◆ **TASK OBJECTIVE**
Your task is to quote the records from their first line through the line containing "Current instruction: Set", with nothing added or left out.

◆ **RECORDS SHOWN**
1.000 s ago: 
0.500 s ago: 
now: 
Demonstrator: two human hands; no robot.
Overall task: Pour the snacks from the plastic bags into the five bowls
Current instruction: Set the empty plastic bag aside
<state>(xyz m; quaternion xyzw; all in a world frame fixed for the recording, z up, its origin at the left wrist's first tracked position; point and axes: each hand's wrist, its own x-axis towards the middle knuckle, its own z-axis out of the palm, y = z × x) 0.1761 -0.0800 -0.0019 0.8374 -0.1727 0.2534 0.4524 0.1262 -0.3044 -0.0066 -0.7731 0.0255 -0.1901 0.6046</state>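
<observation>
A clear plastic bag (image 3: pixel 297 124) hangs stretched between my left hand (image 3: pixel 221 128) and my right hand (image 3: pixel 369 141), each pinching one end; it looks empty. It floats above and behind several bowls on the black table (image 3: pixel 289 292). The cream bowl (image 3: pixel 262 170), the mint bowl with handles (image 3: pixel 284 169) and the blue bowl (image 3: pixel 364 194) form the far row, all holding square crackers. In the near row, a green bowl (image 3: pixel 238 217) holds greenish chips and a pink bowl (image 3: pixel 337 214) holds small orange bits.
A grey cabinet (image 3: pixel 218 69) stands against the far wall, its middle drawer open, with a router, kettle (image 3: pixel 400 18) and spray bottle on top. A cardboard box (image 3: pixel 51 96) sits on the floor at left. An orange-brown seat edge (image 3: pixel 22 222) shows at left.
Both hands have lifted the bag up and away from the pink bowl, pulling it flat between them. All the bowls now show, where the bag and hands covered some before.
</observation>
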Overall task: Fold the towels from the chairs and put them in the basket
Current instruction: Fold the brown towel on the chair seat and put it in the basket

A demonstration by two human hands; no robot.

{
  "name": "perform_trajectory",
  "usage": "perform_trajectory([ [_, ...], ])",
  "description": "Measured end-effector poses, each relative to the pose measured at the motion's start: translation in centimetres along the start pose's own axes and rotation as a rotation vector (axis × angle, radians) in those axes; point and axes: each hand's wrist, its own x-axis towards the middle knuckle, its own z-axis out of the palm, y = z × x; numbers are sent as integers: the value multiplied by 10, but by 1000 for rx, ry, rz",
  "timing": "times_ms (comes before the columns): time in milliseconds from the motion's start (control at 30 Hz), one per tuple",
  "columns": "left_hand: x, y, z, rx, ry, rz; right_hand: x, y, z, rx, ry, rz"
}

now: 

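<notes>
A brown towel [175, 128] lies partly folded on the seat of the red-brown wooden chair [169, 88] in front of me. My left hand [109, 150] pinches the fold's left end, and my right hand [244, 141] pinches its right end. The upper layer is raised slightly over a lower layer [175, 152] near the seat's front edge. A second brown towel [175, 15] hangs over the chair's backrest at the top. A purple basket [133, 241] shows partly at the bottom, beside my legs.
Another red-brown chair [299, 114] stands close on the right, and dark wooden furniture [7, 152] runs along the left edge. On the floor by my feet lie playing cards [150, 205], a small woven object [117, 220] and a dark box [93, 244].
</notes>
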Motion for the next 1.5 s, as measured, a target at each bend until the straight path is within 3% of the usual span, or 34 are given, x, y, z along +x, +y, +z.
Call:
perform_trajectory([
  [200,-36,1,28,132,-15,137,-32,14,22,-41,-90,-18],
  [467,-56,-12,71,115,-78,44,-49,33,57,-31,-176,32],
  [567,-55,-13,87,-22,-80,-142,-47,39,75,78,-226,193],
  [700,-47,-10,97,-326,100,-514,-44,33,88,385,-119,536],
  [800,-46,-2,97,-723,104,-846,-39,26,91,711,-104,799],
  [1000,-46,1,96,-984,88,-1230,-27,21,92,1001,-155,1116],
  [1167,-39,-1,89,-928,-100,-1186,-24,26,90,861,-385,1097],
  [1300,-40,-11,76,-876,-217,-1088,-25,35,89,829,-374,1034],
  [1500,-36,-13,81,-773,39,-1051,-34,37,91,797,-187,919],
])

◆ **FINAL ANSWER**
1.000 s ago: 
0.500 s ago: 
now: 
Demonstrator: two human hands; no robot.
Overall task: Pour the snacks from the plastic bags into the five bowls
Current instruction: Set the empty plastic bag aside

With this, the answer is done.